Estupendas usuras nos mercados...
Gregório de Matos invectivou em seus versos, no século XVII, a condição em que via a cidade do Salvador, capital da Bahia, e também, durante bom tempo, do Brasil. Escreveu, por exemplo:
"Qual homem pode haver tão paciente,
Que vendo o triste estado da Bahia,
Não chore, não suspire, e não lamente?"
Ou então:
"...que ande pois a fidalguia
vendida assim por dinheiro,
só porque há nisso vanglória!
Boa história."
São mais famosos, talvez, os versos abaixo, e os que, por hora, mais nos interessam:
"Estupendas usuras nos mercados,
Todos, os que não furtam, muito pobres,
E eis aqui a cidade da Bahia."
Falemos, pois, da usura.
Frei Vicente do Salvador (¹), na primeira metade do século XVII, explicava que os traficantes de escravos que vinham à Bahia oferecer sua "mercadoria" aos senhores, principalmente aos que tinham engenhos, jamais aceitavam fazer negócios à vista, Estranho? Não, facílimo de explicar: é que os juros pelas compras a prazo, eram de... 100% ao ano:
"... se vale um escravo vinte mil réis pago logo, o dão fiado por um ano por quarenta, e o que mais é que por isso o não querem já vender a dinheiro de contado, senão fiado, e não há quem por isto olhe."
Outro que observou a malfadada prática da usura que se fazia na Bahia, escrevendo um século mais tarde, foi Nuno Marques Pereira, o autor do Compêndio Narrativo do Peregrino da América, livro famoso nos tempos setecentistas. Em sua narrativa, coloca estas palavras na boca de um vendeiro, que parece estar arrependido de suas más práticas, pelos bons conselhos do "Peregrino":
"Na verdade, senhor, me disse o vendeiro, que não sei com que palavras vos signifique o quanto vos estou obrigado. Agora conheço que estou no inferno pelos grandes pecados que neste particular tenho cometido.

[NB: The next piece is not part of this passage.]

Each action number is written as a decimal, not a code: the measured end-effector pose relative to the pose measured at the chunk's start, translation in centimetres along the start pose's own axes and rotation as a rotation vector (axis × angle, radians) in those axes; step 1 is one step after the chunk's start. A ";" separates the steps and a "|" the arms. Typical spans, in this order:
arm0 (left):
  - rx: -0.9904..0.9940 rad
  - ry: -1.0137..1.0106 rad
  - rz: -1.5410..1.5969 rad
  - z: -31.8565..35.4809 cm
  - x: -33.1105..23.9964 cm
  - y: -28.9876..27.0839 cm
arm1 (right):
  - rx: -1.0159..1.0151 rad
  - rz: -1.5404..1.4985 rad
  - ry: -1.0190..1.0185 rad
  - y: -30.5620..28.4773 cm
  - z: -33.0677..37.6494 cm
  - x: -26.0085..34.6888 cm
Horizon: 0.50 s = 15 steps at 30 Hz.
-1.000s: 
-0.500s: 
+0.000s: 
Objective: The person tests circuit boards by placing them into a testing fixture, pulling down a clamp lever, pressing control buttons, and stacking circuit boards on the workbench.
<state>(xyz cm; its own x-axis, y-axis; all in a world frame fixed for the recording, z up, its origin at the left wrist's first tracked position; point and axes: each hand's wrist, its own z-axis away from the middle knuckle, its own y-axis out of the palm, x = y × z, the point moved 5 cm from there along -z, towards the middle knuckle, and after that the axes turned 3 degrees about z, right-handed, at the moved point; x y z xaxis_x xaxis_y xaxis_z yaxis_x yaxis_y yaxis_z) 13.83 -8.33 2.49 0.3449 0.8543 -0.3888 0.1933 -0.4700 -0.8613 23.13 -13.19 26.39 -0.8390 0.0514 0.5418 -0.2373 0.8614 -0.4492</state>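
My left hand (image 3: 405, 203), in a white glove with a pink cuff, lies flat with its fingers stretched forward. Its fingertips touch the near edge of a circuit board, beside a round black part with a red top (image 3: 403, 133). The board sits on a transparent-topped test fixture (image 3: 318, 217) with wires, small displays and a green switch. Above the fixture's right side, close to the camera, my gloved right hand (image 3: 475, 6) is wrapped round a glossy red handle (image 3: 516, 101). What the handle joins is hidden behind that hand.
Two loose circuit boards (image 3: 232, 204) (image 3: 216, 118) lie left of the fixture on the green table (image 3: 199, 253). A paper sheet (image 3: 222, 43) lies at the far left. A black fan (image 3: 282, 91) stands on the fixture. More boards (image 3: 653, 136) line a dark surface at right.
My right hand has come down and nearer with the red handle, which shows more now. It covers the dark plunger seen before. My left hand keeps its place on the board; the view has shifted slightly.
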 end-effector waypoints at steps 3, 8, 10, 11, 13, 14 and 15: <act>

Porque não só roubei a este povo com a venda, mas também pelo negócio de usuras no dinheiro que dei a alguns homens, que mo pediram por empréstimo, com a condição de vinte e de trinta por cento, ficando-me penhores em meu poder." (²)
Desnecessário é dizer que essa história termina com o "Peregrino" recomendando ao vendeiro que, tal qual Zaqueu, o publicano, mencionado no Evangelho Segundo S. Lucas, trate de colocar a vida em ordem, pela devolução do que seria produto de fraude. Há que se observar, no entanto, que o tal vendeiro até era modesto nos juros exigidos, se comparados aos que se extorquiam no infame negócio dos seres humanos escravizados.
Ora, alguém dirá, a Bahia dos tempos coloniais era mesmo um mar de corrupção!
A Bahia? Meus leitores devem lembrar-se de que Salvador era a cidade mais importante no Brasil da época, e era nela que vivia a maioria das pessoas em condições de escrever e analisar a vida ao seu redor, daí termos testemunhos em maior número sobre as falcatruas que aí se praticavam do que sobre as de outros lugares. É só isso. A verdade é que em quase toda a Colônia as práticas escusas nos negócios eram, no mínimo, muito frequentes. Na próxima postagem trataremos mais disto.
Vista da Cidade de Salvador nos tempos coloniais (³) |
(1) História do Brasil c. 1627.
(2) PEREIRA, Nuno Marques. Compêndio Narrativo do Peregrino da América. Lisboa: Oficina de Manoel Fernandes da Costa, 1731, p. 276.
(3) DENIS, Ferdinand. Brésil. Paris: Firmin Didot Frères, 1837.